Figure 1. A diagram depicts the essential phases for a license plate detection system

Licence plates vary in size, colour, typeface, and style, making detection difficult. Since licence plates are often photographed against various and complicated backgrounds like vehicles, street signs, and cityscape objects, this is another issue. Finally, lighting, weather, and camera angles affect plate visibility and readability. Deep learning algorithms have been successful in solving these problems due to their various characteristics. Such techniques include Feature Learning, which can identify important licence plate features (such as shape, edges, and character patterns) despite design variations; data augmentation during training to handle environmental conditions; and real-time high processing with accuracy. Integration with recognition and tracking is another capability [9, 10].

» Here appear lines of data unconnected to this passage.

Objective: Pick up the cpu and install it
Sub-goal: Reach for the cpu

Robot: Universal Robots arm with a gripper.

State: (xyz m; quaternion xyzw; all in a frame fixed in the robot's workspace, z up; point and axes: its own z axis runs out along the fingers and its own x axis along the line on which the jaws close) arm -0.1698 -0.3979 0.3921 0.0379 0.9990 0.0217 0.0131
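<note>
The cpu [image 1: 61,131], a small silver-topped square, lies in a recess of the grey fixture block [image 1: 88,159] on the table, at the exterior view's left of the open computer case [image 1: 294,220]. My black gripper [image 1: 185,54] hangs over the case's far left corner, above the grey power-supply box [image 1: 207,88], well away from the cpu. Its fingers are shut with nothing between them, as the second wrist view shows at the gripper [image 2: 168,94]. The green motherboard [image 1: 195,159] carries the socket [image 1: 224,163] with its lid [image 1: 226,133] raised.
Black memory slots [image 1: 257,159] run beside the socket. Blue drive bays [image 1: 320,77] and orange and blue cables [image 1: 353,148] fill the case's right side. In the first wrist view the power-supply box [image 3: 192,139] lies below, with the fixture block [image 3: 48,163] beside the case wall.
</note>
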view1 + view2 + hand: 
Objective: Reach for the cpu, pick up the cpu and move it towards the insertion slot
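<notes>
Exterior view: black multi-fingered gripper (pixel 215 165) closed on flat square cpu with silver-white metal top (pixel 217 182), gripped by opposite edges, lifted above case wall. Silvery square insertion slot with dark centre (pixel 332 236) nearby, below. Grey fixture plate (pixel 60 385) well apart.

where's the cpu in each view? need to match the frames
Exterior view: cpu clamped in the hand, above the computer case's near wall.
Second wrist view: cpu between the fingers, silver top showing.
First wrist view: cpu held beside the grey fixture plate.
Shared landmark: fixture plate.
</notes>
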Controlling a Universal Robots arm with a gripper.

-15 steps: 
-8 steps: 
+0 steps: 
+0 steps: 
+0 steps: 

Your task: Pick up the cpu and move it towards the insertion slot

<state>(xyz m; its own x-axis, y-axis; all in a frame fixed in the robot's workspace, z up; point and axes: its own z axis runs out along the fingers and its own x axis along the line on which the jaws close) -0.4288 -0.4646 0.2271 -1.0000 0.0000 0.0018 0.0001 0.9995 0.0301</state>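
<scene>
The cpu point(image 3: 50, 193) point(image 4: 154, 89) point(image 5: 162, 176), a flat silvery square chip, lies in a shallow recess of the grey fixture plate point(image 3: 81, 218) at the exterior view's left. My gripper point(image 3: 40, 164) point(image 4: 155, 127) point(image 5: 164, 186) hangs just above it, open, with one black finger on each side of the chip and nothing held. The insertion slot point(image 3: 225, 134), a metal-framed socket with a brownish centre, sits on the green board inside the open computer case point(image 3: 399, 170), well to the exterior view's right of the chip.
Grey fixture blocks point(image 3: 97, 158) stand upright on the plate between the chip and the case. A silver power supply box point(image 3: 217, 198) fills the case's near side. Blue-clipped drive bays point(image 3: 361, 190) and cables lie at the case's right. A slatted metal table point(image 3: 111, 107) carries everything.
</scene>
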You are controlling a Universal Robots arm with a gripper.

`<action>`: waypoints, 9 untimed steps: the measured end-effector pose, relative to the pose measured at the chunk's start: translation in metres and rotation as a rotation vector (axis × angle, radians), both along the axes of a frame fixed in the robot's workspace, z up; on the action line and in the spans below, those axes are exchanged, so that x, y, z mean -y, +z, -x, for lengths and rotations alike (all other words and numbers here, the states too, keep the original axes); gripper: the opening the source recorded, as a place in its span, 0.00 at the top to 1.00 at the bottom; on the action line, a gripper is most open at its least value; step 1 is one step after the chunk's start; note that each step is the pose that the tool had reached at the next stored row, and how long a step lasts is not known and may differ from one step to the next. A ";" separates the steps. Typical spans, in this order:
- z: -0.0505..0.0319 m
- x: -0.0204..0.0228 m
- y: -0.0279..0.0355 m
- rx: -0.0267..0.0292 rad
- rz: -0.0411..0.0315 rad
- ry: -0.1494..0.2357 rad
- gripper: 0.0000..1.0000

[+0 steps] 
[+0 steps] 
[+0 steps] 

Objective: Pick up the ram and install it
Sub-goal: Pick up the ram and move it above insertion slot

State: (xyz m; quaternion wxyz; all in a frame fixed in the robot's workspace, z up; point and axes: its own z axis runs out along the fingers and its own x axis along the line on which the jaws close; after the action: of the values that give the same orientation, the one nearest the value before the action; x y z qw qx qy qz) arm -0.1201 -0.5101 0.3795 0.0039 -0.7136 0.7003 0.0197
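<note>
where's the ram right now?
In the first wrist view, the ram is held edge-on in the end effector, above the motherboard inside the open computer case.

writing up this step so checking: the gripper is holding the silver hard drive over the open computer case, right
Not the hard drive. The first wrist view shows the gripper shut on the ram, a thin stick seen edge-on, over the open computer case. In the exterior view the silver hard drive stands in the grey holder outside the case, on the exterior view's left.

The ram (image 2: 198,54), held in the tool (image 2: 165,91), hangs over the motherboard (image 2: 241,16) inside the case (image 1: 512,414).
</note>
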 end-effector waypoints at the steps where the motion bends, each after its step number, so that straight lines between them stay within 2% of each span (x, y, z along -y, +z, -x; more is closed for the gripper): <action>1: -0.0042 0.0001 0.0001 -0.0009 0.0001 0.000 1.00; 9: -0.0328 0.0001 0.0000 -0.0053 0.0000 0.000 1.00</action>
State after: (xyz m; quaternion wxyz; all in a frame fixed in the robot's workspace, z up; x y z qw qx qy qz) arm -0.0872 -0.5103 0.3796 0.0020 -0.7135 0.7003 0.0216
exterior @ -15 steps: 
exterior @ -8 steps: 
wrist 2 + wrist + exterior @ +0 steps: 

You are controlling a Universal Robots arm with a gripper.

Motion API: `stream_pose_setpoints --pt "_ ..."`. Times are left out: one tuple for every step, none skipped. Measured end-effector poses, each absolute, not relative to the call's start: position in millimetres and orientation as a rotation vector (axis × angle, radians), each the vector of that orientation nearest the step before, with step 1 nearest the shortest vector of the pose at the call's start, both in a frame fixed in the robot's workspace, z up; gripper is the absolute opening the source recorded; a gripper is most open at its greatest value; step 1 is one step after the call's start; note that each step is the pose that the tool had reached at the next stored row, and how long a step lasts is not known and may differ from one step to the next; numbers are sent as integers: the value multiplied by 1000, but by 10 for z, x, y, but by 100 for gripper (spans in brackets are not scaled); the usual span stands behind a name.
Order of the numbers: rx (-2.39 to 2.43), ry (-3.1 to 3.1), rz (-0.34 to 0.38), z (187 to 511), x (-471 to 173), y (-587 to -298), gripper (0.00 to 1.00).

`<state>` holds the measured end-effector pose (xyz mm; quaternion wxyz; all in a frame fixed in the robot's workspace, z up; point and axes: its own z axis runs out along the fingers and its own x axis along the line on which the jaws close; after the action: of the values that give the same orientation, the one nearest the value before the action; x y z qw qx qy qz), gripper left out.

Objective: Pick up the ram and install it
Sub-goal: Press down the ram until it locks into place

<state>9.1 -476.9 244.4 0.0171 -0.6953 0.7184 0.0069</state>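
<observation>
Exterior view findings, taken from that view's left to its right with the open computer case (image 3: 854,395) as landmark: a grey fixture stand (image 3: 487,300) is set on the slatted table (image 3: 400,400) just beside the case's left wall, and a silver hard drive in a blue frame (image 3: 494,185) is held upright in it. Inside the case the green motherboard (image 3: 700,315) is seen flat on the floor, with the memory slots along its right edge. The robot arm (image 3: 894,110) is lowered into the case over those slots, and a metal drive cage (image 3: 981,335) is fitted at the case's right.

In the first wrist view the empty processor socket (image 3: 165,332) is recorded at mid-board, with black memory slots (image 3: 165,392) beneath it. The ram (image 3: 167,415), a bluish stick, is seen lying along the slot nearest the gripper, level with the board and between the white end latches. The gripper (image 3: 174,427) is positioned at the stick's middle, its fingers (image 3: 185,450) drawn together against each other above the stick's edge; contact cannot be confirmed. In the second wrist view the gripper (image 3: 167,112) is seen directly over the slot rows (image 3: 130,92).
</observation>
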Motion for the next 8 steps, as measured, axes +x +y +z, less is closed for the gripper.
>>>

This paper presents the use of newly developed promising algorithm (YOLOv8) as object detection technique and compared with two of the highest priority deep learning algorithms that are already in use for object detection R-CNN, and SSD. The license plate will be used as the object being detected. Two different data sets (small and large) will be used to evaluate these algorithms, to demonstrate the effect of the data set size on the results. YOLOv8 which is the latest version of YOLO, and this will be the first work done to employ this version of YOLO in this type of application, YOLO v8 is renowned for its exceptional speed, making it well-suited for real-time detection applications and conducts detection by analysing the entire image, leading to improved contextual understanding and reduction of false positives, beside its capability of detection to numerous object kinds.

2. Related Work

More recently, there has been a great deal of focus on Identification of Vehicle Identification Numbers, which is critical task presents several unique challenges and complexities, so Several Deep learning algorithms have shown competitive performance on a range of datasets proving great success in addressing these challenges an example of this is "Automatic License Plate Detection and Recognition in Thailand" by Ogiuchi et al. [11]. The results from image data studies were encouraging, with a plate identification rate of 94.6% and a character recognition rate of 92.0%. However, the current method is computationally expensive and has a high false positive rate.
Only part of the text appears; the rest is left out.